> **Exercise description**: Count how many lines below include the string "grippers", and give that number without anything else.

--- Data under study Enclosed Below ---

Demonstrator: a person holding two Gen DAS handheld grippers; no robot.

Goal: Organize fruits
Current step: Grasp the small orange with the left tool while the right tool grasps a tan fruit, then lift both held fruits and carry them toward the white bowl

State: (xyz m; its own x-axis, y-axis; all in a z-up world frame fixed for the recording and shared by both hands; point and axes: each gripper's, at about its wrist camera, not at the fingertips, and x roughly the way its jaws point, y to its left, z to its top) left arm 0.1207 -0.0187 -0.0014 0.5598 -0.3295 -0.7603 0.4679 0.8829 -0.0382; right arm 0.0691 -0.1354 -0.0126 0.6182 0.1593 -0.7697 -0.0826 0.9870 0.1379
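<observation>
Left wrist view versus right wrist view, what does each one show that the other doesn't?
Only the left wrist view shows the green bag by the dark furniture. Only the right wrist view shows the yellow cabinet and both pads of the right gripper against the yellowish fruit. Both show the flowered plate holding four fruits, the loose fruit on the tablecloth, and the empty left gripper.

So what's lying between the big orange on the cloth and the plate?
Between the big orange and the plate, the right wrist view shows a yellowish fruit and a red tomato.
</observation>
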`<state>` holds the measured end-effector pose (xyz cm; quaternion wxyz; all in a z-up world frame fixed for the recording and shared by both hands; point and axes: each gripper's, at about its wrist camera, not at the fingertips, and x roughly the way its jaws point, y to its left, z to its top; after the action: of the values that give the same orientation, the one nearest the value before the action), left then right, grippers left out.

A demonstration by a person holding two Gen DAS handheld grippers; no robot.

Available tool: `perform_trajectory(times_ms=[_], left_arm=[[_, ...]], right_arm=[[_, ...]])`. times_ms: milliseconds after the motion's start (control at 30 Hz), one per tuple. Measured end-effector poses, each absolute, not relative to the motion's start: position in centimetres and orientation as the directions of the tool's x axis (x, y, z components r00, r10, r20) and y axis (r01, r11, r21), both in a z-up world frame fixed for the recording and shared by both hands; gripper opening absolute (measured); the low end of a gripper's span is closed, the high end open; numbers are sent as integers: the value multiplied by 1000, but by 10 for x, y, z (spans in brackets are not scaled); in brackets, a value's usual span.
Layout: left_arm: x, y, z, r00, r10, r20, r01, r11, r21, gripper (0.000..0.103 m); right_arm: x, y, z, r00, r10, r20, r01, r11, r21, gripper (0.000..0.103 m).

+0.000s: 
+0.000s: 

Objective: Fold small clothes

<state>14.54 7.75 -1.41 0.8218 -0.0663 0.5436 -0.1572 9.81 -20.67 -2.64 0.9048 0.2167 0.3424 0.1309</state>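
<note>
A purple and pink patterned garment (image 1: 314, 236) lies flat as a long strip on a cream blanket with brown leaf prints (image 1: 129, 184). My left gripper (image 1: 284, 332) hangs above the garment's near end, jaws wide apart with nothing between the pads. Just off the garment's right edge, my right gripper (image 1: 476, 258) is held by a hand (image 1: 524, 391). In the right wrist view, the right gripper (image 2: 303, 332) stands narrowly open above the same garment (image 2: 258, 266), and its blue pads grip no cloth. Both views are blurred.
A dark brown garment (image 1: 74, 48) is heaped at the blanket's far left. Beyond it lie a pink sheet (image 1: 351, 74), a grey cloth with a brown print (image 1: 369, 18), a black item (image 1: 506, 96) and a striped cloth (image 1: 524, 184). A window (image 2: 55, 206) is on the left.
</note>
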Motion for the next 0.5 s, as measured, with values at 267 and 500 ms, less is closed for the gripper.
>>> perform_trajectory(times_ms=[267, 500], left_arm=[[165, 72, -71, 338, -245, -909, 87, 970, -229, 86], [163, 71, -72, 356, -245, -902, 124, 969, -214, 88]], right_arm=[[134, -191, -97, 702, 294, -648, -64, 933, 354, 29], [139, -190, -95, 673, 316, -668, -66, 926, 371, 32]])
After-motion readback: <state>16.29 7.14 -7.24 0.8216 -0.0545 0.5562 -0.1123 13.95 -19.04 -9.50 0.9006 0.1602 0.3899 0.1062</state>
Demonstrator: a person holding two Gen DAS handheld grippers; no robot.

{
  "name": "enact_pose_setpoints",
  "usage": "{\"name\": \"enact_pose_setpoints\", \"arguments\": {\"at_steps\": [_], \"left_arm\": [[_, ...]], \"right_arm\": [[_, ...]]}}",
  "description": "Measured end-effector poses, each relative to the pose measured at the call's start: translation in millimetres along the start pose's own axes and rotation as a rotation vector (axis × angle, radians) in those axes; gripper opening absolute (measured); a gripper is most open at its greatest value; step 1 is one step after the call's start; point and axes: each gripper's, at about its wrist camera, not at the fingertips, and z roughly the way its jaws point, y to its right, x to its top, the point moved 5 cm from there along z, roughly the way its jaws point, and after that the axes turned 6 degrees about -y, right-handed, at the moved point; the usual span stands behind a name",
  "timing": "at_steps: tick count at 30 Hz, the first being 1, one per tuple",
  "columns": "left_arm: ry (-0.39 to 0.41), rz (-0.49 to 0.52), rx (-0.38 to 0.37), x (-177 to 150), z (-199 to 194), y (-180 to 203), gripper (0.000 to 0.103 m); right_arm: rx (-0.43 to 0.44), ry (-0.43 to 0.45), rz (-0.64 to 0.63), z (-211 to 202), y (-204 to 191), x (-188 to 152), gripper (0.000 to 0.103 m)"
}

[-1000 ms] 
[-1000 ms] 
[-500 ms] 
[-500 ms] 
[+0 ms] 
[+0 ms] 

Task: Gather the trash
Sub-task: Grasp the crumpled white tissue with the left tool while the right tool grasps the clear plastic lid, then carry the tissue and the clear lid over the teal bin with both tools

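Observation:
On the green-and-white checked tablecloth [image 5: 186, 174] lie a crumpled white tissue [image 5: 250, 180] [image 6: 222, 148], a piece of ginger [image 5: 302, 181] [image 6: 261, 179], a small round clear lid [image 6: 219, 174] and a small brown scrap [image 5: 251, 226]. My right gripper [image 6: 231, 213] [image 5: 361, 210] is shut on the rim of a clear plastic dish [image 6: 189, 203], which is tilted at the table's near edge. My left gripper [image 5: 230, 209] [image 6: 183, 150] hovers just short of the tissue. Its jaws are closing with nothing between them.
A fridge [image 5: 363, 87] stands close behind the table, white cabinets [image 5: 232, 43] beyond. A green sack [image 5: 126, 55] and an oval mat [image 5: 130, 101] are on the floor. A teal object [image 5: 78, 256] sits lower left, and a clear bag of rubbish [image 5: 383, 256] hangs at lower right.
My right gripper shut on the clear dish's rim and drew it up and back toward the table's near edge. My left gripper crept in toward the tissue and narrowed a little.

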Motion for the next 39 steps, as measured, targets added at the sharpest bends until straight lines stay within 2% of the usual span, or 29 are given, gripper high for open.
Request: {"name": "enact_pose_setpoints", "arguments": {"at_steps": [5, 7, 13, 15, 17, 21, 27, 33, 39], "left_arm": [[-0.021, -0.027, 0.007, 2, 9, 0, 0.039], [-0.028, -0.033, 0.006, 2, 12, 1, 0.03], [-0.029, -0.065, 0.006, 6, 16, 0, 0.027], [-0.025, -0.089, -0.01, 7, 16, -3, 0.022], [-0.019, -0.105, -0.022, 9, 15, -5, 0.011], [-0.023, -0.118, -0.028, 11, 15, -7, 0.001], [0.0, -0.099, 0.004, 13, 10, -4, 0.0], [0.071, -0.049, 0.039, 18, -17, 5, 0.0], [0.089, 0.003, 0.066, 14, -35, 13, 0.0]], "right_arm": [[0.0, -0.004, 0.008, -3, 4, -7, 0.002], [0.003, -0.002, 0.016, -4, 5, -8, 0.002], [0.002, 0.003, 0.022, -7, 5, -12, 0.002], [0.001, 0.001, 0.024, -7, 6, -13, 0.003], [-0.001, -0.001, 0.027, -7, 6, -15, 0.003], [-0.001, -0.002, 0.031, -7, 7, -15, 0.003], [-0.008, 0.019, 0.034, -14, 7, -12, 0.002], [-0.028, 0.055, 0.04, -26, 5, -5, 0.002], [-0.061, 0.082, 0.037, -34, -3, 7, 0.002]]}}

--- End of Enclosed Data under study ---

> **Response below**: 4